Government can’t adequately project the needs of entitlement programs

There’s bad news for beneficiaries of the Social Security disability payments: The Disability Insurance Trust Fund is expected to run out of money in 2016. At that point, income to the trust fund will cover just 80% of benefits.

The Disability Trustees are suggesting that lawmakers could reallocate a portion of the payroll tax from the Social Security retirement program to the disability program but Social Security is also running out of money.
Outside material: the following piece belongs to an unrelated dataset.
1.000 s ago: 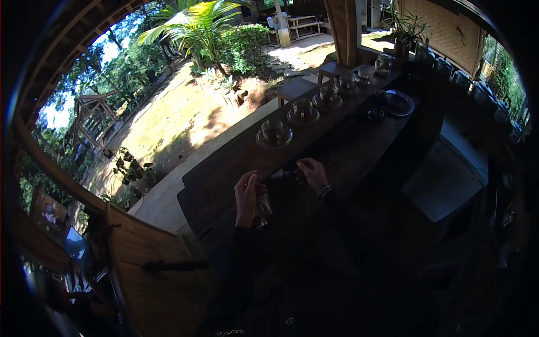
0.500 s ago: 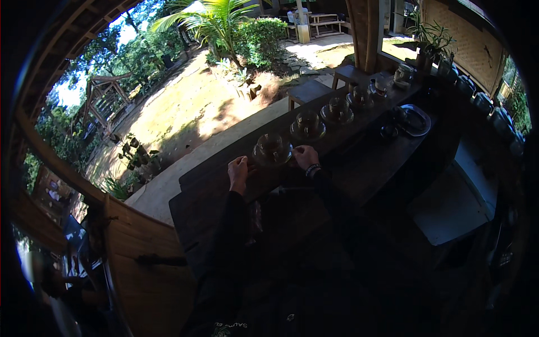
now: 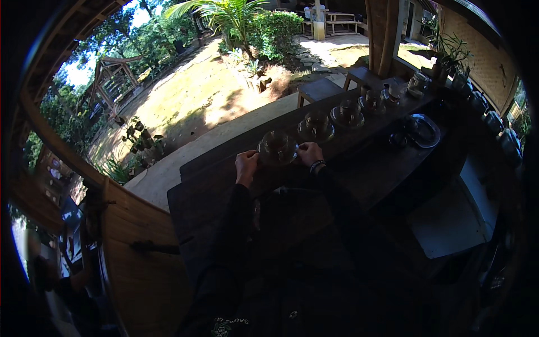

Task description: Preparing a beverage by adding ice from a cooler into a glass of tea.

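Observation:
A clear glass cup (image 3: 276, 141) stands on a clear glass saucer (image 3: 278, 163) at the near end of a row on the dark wooden counter. My left hand (image 3: 246, 167) pinches the saucer's left rim between thumb and fingers. On the opposite side, my right hand (image 3: 310, 154), with bands round its wrist, grips the right rim. Beyond my right hand, a second glass cup (image 3: 316, 123) rests on its own saucer, and a third cup (image 3: 347, 112) follows. Whether the held saucer touches the counter, I cannot tell in this dim light.
Farther along the counter (image 3: 224, 160) stand more glassware and a lidded glass jar (image 3: 418, 83). An oval tray (image 3: 425, 132) with a shiny rim lies to the right, beside small dark vessels (image 3: 398, 139). Stools (image 3: 320, 90) stand past the far edge. A wooden panel (image 3: 140, 241) is at left.
My left hand has moved in to the saucer's left rim, closing the small gap there. My right hand stays at the right rim. The whole view has shifted slightly.

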Available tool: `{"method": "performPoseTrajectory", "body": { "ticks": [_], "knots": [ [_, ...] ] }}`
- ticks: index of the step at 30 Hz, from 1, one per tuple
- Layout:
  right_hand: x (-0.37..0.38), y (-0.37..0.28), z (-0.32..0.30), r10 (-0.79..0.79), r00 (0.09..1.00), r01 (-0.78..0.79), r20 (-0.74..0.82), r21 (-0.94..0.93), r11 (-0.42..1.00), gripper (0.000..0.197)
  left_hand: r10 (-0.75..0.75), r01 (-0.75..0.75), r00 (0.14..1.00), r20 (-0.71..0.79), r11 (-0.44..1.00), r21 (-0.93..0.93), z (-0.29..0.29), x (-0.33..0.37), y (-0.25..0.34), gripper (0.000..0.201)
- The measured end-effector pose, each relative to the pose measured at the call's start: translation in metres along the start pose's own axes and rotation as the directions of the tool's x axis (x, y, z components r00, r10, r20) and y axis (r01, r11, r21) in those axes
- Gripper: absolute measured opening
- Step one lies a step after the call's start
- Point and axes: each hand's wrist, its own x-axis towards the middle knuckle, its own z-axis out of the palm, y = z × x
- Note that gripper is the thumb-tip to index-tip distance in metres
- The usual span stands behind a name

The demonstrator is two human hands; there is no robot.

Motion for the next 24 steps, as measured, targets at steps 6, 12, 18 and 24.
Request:
{"method": "performPoseTrajectory", "body": {
  "ticks": [6,12,18,24],
  "knots": [
    [0.015,0.02,0.0,-0.039,0.998,0.036,-0.05,-0.064,0.997,0.028,0.026,-0.025,1.0,-0.016,0.998,0.05,0.008,-0.013,0.015,0.028],
    [0.021,0.03,-0.002,-0.162,0.982,0.143,-0.093,-0.179,0.973,0.028,0.054,-0.054,0.998,-0.014,0.998,0.04,0.011,-0.022,0.02,0.026],
    [0.006,0.013,0.01,-0.199,0.98,0.196,-0.03,-0.073,0.978,0.026,-0.001,-0.002,0.999,-0.04,0.997,-0.081,-0.012,-0.026,-0.001,0.026],
    [-0.006,0.011,0.025,-0.196,0.978,0.192,0.066,0.056,0.98,0.024,0.036,-0.046,0.993,-0.11,0.995,-0.092,-0.035,-0.059,-0.003,0.026]
  ]
}}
The Social Security reserves will be exhausted in 2033 and will cover only 75% of the benefits using income from Social Security payments.

Trustees for the Medicare program said its hospital insurance fund would be exhausted in 2026, and Obamacare is taking $500B out of this program! Are we really handing our future healthcare funding to these same people?

The government can’t project the needs of their gigantic entitlement programs, which should be obvious.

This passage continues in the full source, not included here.